Disturbi della cute: reazioni di fotosensibilità.

Disturbi generali: eritema, prurito, bruciore, vesciche, orticaria nel sito di applicazione. Queste reazioni di solito scompaiono durante il trattamento. In caso contrario, l'uso del medicinale deve essere interrotto. In rari casi, applicando il prodotto su ampie aree cutanee, possono verificarsi stanchezza eccessiva, cefalea, brividi (non è stato stabilito un rapporto causale).

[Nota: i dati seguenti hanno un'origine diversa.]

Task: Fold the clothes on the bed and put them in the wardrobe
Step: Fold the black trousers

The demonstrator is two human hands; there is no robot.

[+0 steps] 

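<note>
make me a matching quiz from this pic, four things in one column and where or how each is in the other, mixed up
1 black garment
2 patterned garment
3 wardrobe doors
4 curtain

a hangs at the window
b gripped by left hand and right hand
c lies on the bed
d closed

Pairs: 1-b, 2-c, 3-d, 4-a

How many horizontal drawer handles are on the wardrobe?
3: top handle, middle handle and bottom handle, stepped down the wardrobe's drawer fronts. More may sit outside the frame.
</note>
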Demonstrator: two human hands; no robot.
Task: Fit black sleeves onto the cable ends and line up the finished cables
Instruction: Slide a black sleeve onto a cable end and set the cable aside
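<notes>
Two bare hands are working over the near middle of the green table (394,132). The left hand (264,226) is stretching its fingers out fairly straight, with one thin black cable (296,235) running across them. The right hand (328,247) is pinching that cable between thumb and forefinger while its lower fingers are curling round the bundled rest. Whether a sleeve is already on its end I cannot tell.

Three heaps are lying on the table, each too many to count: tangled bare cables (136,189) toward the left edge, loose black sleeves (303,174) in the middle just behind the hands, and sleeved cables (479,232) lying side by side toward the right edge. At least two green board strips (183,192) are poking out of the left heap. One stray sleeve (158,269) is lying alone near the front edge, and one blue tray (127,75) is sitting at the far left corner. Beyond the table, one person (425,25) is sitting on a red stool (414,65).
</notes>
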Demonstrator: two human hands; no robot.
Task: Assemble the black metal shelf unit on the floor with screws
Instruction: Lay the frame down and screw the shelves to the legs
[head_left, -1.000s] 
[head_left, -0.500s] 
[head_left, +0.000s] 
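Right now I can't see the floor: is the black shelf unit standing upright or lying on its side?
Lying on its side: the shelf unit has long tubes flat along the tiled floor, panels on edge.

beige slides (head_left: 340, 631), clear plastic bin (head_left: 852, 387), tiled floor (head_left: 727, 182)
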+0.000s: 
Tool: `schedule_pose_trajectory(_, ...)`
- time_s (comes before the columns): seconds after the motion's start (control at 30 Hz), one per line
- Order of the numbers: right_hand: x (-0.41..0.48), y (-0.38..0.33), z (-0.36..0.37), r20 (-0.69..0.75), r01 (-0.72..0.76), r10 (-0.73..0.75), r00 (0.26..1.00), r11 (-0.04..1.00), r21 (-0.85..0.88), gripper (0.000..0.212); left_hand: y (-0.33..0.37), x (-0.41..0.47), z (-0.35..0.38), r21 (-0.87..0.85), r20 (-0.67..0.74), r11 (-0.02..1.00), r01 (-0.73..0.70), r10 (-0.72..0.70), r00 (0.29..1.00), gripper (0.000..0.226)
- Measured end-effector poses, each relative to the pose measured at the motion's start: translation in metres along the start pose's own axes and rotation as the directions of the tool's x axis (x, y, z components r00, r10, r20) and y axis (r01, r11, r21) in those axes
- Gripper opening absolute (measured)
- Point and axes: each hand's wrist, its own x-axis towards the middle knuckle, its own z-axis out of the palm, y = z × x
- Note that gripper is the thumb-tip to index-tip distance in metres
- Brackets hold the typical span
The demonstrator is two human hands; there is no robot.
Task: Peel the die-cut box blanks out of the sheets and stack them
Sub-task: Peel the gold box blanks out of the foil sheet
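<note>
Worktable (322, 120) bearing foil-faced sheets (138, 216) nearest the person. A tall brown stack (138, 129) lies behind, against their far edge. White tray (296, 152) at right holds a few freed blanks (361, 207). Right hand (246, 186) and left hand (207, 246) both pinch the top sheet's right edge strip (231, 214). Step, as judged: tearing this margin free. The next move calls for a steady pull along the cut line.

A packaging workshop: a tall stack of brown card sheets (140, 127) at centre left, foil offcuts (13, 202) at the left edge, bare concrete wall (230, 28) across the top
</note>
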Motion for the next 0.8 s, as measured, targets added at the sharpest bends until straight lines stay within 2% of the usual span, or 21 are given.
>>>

Dovuti all'azione del dimetilsolfossido: capogiri, insonnia, adinamia, dermatiti, broncospasmo, vomito.

Dovuti all'azione del dexpanthenolo: dermatite da contatto, dermatite allergica, eczema, eruzioni cutanee, irritazione della pelle.

Dovuti all'azione dell'eparina: gonfiore della pelle, eruzioni cutanee, emorragie; talvolta comparsa di piccole pustole, vescicole o bolle che scompaiono rapidamente dopo l'interruzione del trattamento.

Durata della validità. 3 anni.

Condizioni di conservazione. Conservare a una temperatura non superiore ai 25 °C. Conservare in un luogo inaccessibile ai bambini.

Confezionamento. 20 g, 50 g oppure 100 g di gel in un tubo. Un tubo per confezione.

Categoria farmaceutica. Medicinale da banco.

Produttore. Merckle GmbH.

Sede del produttore e indirizzo del luogo in cui esercita la sua attività.

Ludwig-Merckle-Strasse 3, 89143 Blaubeuren, Germania.